Give the lines of the material verbatim, from the first line to the line with "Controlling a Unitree", including both.

====

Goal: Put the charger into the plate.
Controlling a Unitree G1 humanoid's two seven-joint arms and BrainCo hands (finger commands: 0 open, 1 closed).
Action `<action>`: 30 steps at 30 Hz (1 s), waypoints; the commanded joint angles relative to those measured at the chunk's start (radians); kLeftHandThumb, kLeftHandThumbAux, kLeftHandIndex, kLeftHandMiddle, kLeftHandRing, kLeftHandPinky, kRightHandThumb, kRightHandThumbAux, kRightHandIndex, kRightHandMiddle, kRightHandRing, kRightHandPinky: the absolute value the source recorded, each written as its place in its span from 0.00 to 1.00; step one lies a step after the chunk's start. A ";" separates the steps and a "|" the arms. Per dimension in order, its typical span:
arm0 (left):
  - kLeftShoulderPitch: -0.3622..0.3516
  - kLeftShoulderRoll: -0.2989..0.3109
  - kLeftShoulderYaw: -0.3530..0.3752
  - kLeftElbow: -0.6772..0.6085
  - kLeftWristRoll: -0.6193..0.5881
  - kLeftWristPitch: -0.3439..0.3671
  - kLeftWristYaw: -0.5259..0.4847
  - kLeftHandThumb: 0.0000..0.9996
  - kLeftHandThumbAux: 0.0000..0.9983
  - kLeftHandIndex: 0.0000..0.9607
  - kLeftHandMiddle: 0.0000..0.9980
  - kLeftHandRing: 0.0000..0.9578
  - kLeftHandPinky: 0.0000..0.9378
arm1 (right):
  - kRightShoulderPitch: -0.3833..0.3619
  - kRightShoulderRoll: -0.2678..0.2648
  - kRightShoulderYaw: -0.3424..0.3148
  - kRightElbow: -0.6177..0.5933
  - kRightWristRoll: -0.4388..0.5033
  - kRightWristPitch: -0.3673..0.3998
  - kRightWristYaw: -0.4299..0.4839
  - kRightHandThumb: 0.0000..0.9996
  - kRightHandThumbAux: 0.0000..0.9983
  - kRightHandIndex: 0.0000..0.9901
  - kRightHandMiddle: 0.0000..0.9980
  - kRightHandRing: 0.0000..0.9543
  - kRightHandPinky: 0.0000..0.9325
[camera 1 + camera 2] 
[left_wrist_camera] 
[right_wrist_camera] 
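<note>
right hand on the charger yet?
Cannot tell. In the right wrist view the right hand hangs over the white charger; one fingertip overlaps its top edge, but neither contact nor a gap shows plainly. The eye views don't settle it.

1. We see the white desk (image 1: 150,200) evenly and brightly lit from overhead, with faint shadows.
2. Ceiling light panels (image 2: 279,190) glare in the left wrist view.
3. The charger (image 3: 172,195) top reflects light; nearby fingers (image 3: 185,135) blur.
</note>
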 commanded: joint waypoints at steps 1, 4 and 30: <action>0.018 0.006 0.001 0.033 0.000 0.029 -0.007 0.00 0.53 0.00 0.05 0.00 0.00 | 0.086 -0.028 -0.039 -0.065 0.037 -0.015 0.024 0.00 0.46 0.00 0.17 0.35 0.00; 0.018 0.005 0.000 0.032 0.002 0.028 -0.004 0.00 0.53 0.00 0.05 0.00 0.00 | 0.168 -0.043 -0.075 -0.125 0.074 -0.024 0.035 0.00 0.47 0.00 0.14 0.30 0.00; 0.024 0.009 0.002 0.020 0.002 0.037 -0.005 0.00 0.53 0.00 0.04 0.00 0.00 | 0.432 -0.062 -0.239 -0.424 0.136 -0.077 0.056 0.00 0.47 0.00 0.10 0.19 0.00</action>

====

◆ Problem solution:
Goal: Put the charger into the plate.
Controlling a Unitree G1 humanoid's two seven-joint arms and BrainCo hands (finger commands: 0 open, 1 closed).

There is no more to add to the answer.